5)  Turn disadvantages into competitive advantages.  Ask your employees to name your top competitive disadvantages and appoint teams to solve the problems.

6)  What does your competition do better than you?  If it is really important to the customer, what investment will you have to make to do it better than they can?

7)  Communicate, communicate, communicate your competitive advantages internally and externally continually.

You’ll be one of 500 companies that do so and you’ll grow as a result.

Do the right thing.  Make a difference.


Build a True Team

Create a culture of trust and openness within the organization by communicating regularly with your team.  Discuss company goals, including financial, departmental, strategic and tactical goals.  The leaders’ willingness to share the good and the not as good will contribute to a culture of trust, of teamwork, and of accountability.   

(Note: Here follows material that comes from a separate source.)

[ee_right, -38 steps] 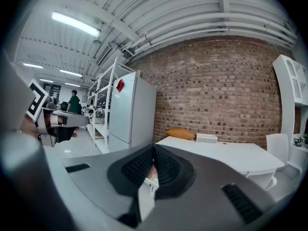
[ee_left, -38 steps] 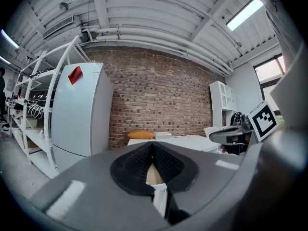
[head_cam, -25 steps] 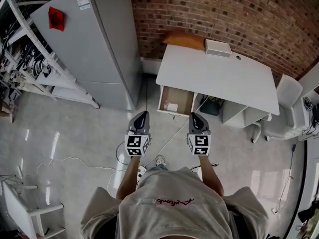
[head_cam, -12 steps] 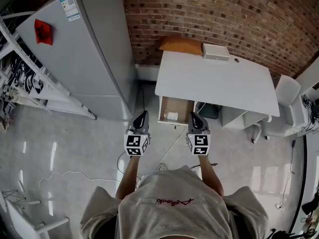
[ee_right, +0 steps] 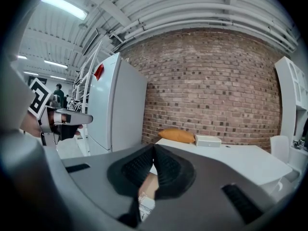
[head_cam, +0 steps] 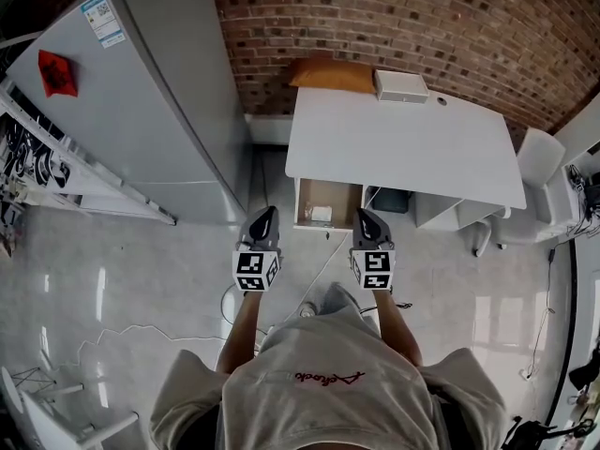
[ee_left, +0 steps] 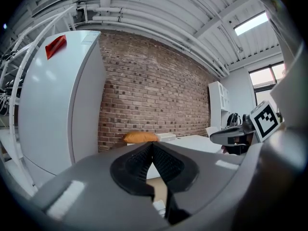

Celebrate successes together and work together through the more difficult times and challenges.  When the organization fully appreciates that everyone contributes to the company’s success, and that those contributions are genuinely noticed and appreciated, the organization begins to protect itself and begins developing into

 Build the kind of team that genuinely enjoys each other’s company and enjoys working together.   The holiday party should be a culmination of small celebrations throughout the year.   

 My favorite…set a financial goal that is a stretch goal, but that is attainable.  Accrue enough money during the year to take everyone and significant others on a trip to Mexico.  The return on investment is immeasurable. 

Do the right thing.  Make a difference.